**Problem to solve**
Return only those lines of the listing in which "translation" appears.

**Exercise data**
>>
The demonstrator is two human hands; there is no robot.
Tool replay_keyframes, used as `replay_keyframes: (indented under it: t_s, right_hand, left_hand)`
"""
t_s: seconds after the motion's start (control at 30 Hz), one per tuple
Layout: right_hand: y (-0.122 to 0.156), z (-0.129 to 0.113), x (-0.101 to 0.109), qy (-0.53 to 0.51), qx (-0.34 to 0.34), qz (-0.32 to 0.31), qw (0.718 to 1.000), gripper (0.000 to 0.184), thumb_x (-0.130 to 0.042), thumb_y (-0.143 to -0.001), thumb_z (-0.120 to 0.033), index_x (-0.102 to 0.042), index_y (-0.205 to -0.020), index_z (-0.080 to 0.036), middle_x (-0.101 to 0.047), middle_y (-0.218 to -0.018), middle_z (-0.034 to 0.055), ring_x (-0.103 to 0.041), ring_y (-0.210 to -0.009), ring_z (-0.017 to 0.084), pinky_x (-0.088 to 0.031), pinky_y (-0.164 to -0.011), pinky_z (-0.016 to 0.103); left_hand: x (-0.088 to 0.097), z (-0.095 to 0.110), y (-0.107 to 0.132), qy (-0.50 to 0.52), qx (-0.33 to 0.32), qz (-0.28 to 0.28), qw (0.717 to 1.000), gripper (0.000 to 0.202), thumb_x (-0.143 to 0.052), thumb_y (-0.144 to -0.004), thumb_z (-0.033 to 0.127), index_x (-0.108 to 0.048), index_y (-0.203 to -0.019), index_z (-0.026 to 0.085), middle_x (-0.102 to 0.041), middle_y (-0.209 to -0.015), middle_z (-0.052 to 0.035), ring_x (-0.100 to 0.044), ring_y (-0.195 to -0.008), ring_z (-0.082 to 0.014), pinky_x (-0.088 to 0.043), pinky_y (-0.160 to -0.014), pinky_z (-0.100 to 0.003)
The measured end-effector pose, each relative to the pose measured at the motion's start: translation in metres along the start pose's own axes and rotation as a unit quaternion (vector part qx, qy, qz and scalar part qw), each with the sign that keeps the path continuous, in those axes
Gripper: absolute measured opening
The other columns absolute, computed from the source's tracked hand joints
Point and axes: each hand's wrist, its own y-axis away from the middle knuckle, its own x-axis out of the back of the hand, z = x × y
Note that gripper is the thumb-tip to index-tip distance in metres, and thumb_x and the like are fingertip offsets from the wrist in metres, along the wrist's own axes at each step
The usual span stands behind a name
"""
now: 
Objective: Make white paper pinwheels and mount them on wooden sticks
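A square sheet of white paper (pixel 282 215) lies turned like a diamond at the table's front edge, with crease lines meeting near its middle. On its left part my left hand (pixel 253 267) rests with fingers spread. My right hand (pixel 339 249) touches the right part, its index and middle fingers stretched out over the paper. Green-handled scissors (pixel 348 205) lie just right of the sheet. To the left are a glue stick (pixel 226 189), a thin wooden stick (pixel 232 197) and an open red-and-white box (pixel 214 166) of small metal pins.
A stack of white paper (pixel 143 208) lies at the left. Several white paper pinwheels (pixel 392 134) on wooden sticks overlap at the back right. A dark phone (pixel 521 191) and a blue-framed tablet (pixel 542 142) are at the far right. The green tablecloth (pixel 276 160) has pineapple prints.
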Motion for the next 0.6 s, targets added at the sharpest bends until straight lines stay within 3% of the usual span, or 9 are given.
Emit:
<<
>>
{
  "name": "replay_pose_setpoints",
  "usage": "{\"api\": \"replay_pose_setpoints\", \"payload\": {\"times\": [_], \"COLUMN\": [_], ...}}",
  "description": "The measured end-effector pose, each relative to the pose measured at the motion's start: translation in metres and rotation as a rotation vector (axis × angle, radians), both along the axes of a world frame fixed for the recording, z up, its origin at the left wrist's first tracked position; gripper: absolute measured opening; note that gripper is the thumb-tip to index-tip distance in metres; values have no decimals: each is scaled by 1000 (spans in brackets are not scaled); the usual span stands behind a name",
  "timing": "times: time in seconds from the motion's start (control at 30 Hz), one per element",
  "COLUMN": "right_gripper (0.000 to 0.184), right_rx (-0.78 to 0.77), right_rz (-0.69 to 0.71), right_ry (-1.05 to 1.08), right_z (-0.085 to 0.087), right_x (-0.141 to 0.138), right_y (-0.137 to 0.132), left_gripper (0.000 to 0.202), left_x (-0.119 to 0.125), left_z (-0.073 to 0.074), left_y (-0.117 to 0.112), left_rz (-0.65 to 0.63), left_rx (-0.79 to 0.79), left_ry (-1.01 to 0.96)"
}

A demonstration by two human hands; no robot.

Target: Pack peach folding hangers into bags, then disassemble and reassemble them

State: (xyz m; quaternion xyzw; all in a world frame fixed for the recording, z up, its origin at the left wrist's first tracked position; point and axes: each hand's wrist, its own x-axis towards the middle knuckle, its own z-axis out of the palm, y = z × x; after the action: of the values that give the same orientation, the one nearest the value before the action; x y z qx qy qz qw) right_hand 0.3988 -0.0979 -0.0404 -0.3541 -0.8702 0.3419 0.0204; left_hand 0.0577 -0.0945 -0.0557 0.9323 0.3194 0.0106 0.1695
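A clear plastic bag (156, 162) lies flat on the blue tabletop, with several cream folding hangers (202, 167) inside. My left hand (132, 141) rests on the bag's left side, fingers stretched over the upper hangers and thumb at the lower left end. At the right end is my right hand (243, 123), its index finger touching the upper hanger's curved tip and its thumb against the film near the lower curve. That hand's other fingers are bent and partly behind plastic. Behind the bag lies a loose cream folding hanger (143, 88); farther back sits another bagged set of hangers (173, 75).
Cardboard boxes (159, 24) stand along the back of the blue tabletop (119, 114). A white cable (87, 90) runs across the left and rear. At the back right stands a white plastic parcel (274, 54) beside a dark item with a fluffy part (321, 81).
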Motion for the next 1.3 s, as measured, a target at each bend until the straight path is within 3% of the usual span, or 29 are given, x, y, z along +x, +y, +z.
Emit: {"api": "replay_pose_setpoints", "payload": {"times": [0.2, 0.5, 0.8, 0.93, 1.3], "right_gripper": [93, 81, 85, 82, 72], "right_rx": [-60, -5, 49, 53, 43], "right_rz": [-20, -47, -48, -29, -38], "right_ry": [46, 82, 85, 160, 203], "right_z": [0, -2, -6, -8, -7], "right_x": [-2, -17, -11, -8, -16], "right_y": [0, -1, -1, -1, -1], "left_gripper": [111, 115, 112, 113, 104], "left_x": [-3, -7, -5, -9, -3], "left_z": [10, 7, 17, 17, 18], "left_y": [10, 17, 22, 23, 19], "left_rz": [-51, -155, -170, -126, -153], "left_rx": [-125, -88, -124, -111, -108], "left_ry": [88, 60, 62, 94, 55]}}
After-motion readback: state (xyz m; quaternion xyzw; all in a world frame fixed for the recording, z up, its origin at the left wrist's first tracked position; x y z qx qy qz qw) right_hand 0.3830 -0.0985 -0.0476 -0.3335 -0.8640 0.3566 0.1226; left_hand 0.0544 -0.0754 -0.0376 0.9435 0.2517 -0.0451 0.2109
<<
**Response box**
The measured end-effector pose, each relative to the pose measured at the motion's start: translation in metres along the start pose's own axes and rotation as a unit quaternion (vector part qx, qy, qz and scalar part qw), each with the sign that keeps the path continuous, in those axes
  "description": "The measured end-effector pose, each relative to the pose measured at the motion's start: translation in metres and rotation as a rotation vector (axis × angle, radians), both along the axes of a world frame fixed for the recording, z up, its origin at the left wrist's first tracked position; gripper: absolute measured opening; note that gripper is the thumb-tip to index-tip distance in metres; values have no decimals: each is scaled by 1000 (spans in brackets are not scaled); the usual span stands behind a name",

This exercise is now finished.